Jusqu’à la création récente de la communauté d’agglomération Mamoudzou-Dembéni, la CADEMA, en janvier 2016, seul le Département avait la charge d’organiser les transports publics au sein de notre territoire, « Bienvenue à la CADEMA parmi les autorités organisatrices de transport », lançait en préambule le président du conseil départemental Soibahadine Ibrahim Ramadani.
En conséquence, et face aux difficultés précisément, les deux entités ont décidé d’unir leurs forces et de proposer un schéma de transports sur le mode deux en un. C’est à dire que les transports urbains (intra CADEMA) et interurbains (du département), vers le reste de l’île, seront complémentaires, et sur un système multimodal.
Un exemple pratique est livré par les techniciens : « Un habitant de Kani Keli qui doit prendre l’avion mais doit s’arrêter faire une course à Kawéni, prendra le transport interurbain, puis, urbain, puis la barge, à nouveau interurbain en Petite Terre, et tout cela, avec un seul et même ticket ! » Séduisant.
« La guerre des transports n’aura pas lieu »
Les enjeux sont connus et rappelés par Soibahadine Ibrahim Ramadani, et le président de la CADEMA et maire de Mamoudzou, Mohamed Majani: « La ville concentre à elle seule 25% de la population Mahoraise et 50% des emplois, il faut donc organiser le déplacement, et proposer un réseau structuré de transport public, inexistant à l’heure actuelle. »
Le maire de Mamoudzou relevait « le fossé qui se creuse entre la prise de conscience de la saturation du réseau et les choix individuels du Tout-voiture qui accroit chaque année ses parts de marché. »

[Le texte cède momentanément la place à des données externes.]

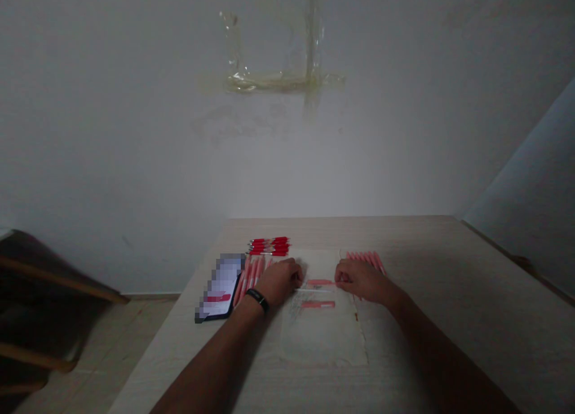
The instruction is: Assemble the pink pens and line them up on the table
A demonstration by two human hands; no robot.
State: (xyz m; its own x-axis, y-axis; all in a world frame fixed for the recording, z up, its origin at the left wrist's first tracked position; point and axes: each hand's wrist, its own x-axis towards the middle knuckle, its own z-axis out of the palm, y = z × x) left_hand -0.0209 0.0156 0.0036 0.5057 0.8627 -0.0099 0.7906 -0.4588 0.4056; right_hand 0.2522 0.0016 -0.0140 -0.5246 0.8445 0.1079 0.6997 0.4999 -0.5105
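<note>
My left hand [282, 277], a black band on its wrist, has its fingers pinched at the left end of a thin white stick [317, 290], perhaps a pen refill. Opposite it, my right hand [363, 279] is closed with its fingertips on the right end of a pink pen part [318, 281]. Just below lies another pink pen part [318, 304] on a pale sheet [323, 342]. Several pink pen barrels [251, 276] lie beside my left hand. More pink barrels [369, 259] are partly hidden behind my right hand.
Several red pens [269, 246] lie in a stack toward the back of the wooden table [404, 234]. A phone [222, 287] with a blurred screen rests at the left. Behind the table rises a wall with clear tape [274, 83]. Dark wooden furniture [40, 306] stands at the left.
</note>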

Complémentarité entre les deux projets, mutualisation des moyens, interconnexion, étaient les mots qui revenaient lors de la présentation de la convention de coopération entre le département et l’intercommunalité, « la guerre des réseaux de transport n’aura pas lieu », déclarait Majani. Les taxis réguliers seront intégrés au schéma.
140 millions d’euros pour connecter l’île
Rappelons brièvement l’ossature des deux projets. Le conseil départemental avait prévu dès 2010 une partie terrestre, avec 3 lignes express partant de Dzoumogné au nord, de Chirongui au sud et de Coconi au centre, 5 lignes d’interconnexion vers les villages, auxquelles de rajoutent deux lignes maritimes, partant de Dembéni au sud et Longoni au nord, pour rallier in fine Petite Terre. L’investissement prévisionnel est chiffré à 50 millions d’euros.
La communauté de communes ACADEMA, porte un projet sur 5 km de transport collectif en site propre, c’est à dire qu’une voie leur est réservée, de Bus à Haut niveau de Services (BHNS), réputés pour allier flexibilité du transport, vitesse et fiabilité du réseau ferroviaire. Trois lignes de bus sont prévues, avec des pôles d’échange multimodaux au nord et au sud de Mamoudzou. Un investissement de 90,5 millions d’euros.
Le choix de ces techniques repose sur l’observation des erreurs commises dans d’autres DOM, « à La Réunion et à la Martinique notamment, où davantage de possibilités sont offertes aux voitures, et moins aux transports en commun. »
Prioriser cet investissement ici, à Paris, et à Bruxelles
Qui va payer et quand ? Une question épineuse, la rentabilité attendue n’étant pas forcément au rendez-vous, avec une population vivant à plus de 80% sous le seuil de pauvreté. Une tarification solidaire sera mise en place, ce qui impose que la structure porteuse du projet, qui pourrait être un syndicat mixte, soit aidée.
« Pour l’instant, nous avons 8,6 millions d’euros du Feder pour financer les infrastructures de base qui permettront de lancer la première phase du projet en 2019 », nous répond-on.
Un projet à 140 millions d’euros qui implique de solliciter plus largement les fonds européens, explique Mohamed Moindjié, Chargé des transports à la mairie de Mamoudzou, « mais aussi le Contrat de projet Etat région, les collectivités qui devront verser une participation, ainsi que le Versement Transport, taxe touchant les entreprises de plus de 11 salariés. »
Mais difficile de savoir si l’on se positionne sur la prochaine programmation européenne, 2020-2026, ou une revoyure de l’actuelle. Cibler les deux ne semble pas une hérésie, de même que réaffecter les montants alloués à des projets moins ficelés et/ou moins urgents sur les deux fonds CPER et FEDER.
Ce qui semble avoir changé, c’est la volonté politique de trouver une solution, en tout cas, c’est le signe qui était donné au regard du nombre d’élus venus en témoigner dans la petite salle DRH du conseil départemental ce lundi matin.